她额前碎发还湿着,这会儿悄无声息的顺着额头滑下两滴水。
常溶溶见形势急人,忙又上前一步,补充道:“裴大人!方才凶手作案时大家都听到异动是从她房里传来的!况且,近日沐浴后涂香的女子接连遇害,府里女子就算要沐浴也是在白日,她常景好今夜这么明目张胆,要么,是为了引凶手作案,要么,她自己就是凶手!”
一番控诉下来,常景好本来说出口的几句解释更显得苍白无力。
她唇瓣翕动,嗫嚅道:“我…我不是。”
余光依稀瞥见裴佑之抬起手,常景好还以为他要拔剑审问自己,立马向后退了一步。
正欲解开披风的裴佑之:“?”
他迅速把披风解下,反手罩在常景好身上,骤然扑来的温热气息让她有些无所适从,只听头顶那个声音淡淡说了一句:“春夜寒凉,注意身子。”

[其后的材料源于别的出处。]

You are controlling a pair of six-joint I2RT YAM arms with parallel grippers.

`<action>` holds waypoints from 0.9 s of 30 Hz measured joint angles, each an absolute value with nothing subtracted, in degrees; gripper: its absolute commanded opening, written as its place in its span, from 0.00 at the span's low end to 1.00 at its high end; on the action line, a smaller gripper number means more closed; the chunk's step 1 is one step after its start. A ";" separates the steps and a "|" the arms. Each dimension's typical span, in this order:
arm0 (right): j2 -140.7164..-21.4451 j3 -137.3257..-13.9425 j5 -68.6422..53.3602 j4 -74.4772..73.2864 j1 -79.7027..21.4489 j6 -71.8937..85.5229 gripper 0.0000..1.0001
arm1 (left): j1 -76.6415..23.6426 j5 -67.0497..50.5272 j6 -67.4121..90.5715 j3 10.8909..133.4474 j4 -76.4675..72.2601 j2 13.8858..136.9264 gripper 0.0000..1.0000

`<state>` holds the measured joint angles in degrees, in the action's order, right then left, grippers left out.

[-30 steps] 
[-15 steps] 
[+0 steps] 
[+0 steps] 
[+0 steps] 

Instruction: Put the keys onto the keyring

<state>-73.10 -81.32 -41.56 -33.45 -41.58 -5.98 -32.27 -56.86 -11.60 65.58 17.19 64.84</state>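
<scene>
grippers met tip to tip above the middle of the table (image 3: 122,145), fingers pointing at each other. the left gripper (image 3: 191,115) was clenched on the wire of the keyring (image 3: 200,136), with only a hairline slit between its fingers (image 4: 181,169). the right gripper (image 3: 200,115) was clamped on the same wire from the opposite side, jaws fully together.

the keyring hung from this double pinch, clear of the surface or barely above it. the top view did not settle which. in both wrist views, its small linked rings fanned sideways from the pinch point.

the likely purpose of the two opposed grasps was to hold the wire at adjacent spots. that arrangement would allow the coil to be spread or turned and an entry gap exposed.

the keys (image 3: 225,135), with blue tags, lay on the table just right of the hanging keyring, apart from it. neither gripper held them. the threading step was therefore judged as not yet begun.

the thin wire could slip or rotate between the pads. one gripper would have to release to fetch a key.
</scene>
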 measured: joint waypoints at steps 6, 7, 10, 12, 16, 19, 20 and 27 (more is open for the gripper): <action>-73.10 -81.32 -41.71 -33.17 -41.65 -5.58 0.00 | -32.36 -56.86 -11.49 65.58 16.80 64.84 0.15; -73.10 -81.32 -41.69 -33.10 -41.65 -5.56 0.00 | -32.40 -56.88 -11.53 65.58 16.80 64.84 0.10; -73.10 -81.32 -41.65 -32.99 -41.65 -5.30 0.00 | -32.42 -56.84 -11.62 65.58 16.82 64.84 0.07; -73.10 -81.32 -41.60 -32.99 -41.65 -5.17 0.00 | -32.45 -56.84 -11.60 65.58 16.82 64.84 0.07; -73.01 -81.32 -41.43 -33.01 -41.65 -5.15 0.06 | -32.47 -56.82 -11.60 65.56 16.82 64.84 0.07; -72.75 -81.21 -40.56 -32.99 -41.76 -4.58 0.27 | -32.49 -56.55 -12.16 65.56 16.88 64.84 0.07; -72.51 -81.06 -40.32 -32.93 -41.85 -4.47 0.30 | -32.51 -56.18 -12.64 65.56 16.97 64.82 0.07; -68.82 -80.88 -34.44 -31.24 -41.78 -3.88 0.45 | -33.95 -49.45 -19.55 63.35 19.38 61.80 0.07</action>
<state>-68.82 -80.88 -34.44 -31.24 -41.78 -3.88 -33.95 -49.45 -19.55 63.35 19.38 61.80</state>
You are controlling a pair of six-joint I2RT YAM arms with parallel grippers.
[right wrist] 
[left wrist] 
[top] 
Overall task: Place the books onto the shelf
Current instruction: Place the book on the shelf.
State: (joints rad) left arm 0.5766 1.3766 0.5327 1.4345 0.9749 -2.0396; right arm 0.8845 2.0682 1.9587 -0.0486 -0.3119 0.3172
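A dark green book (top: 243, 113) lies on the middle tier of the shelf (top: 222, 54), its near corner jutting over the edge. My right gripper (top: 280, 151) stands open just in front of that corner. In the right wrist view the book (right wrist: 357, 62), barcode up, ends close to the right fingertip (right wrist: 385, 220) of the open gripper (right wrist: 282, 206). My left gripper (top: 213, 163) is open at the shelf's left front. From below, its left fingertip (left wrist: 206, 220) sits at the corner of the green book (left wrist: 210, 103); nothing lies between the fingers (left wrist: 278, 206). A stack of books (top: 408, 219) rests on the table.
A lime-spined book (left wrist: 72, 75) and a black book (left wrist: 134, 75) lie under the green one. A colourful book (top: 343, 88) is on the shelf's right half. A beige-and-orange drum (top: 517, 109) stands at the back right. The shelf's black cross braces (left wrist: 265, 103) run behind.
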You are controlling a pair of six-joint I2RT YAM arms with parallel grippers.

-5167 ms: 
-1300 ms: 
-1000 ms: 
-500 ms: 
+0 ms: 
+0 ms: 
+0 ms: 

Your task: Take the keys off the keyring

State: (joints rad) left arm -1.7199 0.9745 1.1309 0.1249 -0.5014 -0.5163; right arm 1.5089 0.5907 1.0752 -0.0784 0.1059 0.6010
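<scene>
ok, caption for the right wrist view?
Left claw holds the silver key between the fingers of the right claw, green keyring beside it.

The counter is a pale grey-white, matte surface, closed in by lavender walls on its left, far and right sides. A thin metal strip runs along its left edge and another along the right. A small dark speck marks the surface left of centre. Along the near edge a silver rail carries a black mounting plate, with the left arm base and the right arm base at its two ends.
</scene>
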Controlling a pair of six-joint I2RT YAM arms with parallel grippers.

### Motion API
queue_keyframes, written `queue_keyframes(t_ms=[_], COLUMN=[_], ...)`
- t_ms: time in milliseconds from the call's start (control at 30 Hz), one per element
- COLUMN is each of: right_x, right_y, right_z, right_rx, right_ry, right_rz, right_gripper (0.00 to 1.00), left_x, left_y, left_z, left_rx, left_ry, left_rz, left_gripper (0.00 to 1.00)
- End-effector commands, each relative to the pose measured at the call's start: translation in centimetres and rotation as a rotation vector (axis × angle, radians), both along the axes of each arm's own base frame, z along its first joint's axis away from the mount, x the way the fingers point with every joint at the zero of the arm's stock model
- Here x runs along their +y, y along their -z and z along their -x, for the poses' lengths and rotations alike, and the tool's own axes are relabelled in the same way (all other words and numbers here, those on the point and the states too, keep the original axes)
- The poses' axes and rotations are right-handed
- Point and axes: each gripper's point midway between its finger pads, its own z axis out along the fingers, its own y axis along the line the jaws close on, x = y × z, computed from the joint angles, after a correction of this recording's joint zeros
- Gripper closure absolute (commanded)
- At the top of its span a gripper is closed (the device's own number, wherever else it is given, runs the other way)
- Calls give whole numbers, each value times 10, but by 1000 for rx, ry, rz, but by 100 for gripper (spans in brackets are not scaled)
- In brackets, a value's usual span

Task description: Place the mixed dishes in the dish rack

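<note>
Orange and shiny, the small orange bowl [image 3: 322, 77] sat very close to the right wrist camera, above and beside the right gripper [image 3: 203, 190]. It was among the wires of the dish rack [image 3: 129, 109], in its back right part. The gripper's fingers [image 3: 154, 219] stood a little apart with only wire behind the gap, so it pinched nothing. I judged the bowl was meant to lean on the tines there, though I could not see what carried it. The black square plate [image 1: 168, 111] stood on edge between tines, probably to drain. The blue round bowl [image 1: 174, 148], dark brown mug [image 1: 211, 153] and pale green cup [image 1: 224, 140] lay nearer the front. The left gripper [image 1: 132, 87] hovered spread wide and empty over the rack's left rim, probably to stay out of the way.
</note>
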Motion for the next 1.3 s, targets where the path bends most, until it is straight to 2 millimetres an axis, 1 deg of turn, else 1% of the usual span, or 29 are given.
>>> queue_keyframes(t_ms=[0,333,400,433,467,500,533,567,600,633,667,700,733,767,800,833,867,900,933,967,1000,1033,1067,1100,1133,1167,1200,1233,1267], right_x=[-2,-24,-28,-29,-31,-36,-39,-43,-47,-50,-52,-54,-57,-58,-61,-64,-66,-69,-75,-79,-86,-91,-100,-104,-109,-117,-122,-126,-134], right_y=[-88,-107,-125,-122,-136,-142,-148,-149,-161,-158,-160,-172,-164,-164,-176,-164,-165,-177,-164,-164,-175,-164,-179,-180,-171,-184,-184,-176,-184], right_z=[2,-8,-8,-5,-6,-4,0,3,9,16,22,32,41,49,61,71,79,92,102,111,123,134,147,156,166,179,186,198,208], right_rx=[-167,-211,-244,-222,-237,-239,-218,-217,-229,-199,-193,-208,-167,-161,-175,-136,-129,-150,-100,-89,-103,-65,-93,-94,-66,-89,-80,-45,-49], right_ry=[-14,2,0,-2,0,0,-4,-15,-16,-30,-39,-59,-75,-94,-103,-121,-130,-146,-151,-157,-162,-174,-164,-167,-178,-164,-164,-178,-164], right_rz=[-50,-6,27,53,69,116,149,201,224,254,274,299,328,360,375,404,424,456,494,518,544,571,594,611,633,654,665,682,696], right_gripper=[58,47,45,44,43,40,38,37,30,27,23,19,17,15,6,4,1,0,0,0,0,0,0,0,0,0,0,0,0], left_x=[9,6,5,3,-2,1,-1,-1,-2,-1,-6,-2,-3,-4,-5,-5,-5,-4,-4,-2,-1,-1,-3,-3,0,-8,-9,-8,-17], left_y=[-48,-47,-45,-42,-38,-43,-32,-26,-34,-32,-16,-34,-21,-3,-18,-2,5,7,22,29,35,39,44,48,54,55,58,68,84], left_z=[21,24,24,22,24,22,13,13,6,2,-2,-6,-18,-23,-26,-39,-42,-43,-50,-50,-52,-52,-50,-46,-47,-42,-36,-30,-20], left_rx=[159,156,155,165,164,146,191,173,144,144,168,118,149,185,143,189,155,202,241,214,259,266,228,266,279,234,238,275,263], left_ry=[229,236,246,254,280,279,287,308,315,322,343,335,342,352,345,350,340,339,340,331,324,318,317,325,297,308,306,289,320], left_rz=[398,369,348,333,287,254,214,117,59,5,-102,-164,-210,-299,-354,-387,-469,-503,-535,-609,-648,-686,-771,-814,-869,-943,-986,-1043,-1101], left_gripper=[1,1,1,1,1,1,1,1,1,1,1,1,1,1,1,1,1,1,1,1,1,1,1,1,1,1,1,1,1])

不知是因为铺天盖地传来的温暖,还是平白无故的亲切言语,常景好一时有些恍然。
朔风凛冽时,她穿着单衣在素湍跟敌人打过两个时辰,伤口灌雪也要坚持把太子交给她的任务完成。
寒风里站了太久,她也心如磐石,有些记不清这一幕在何时发生过了,莫名觉得似曾相识。
“大、大人?”
常溶溶一句惊诧把她思绪拉了回来。